Retype all data exactly as given. Pictures should not be retyped.
_ _ _ _ _ _ _
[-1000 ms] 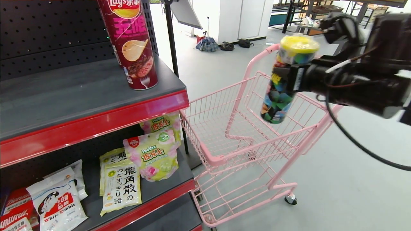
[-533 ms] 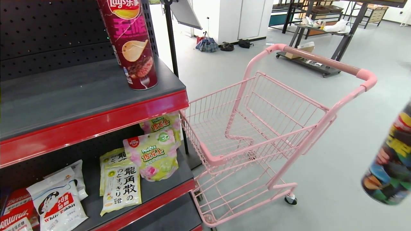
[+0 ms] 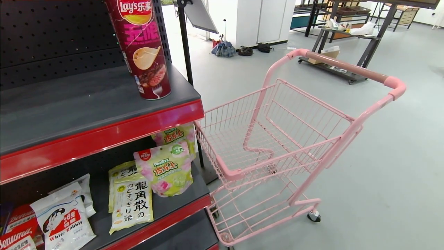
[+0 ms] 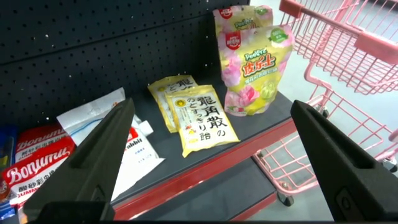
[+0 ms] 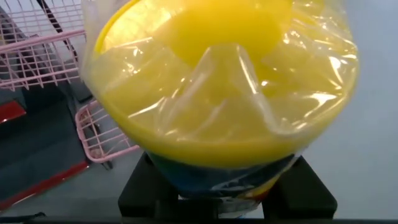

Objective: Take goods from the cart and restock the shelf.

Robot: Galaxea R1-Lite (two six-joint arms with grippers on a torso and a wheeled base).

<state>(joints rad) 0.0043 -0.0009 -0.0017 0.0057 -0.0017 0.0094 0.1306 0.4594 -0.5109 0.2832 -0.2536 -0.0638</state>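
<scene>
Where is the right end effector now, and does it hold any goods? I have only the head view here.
Observer: In the right wrist view, the right end effector is shut on a yellow-lidded can wrapped in clear film.
Operator: Is the can inside the cart?
Observer: It looks outside. The pink wire of the cart stands off to one side, apart from the can.
Operator: And the left end effector?
Observer: The left end effector is open and faces the lower shelf, in line with the yellow sachets.
</scene>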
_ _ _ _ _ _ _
## TASK ANSWER
[-1000 ms] 
[-533 ms] 
[+0 ms] 
[+0 ms] 
[+0 ms] 

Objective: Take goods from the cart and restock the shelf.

Robot: Galaxea R1-Lite (two six-joint arms with grippers on a torso and a wheeled base).

<state>(joints rad) 0.0043 -0.0009 -0.0017 0.0057 -0.0017 0.0094 0.1306 0.4594 -0.5109 0.2832 -0.2536 -0.0638</state>
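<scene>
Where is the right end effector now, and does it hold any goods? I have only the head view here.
Observer: In the right wrist view, the right end effector is shut on a yellow-lidded can wrapped in clear film.
Operator: Is the can inside the cart?
Observer: It looks outside. The pink wire of the cart stands off to one side, apart from the can.
Operator: And the left end effector?
Observer: The left end effector is open and faces the lower shelf, in line with the yellow sachets.
</scene>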

The exercise was answered completely.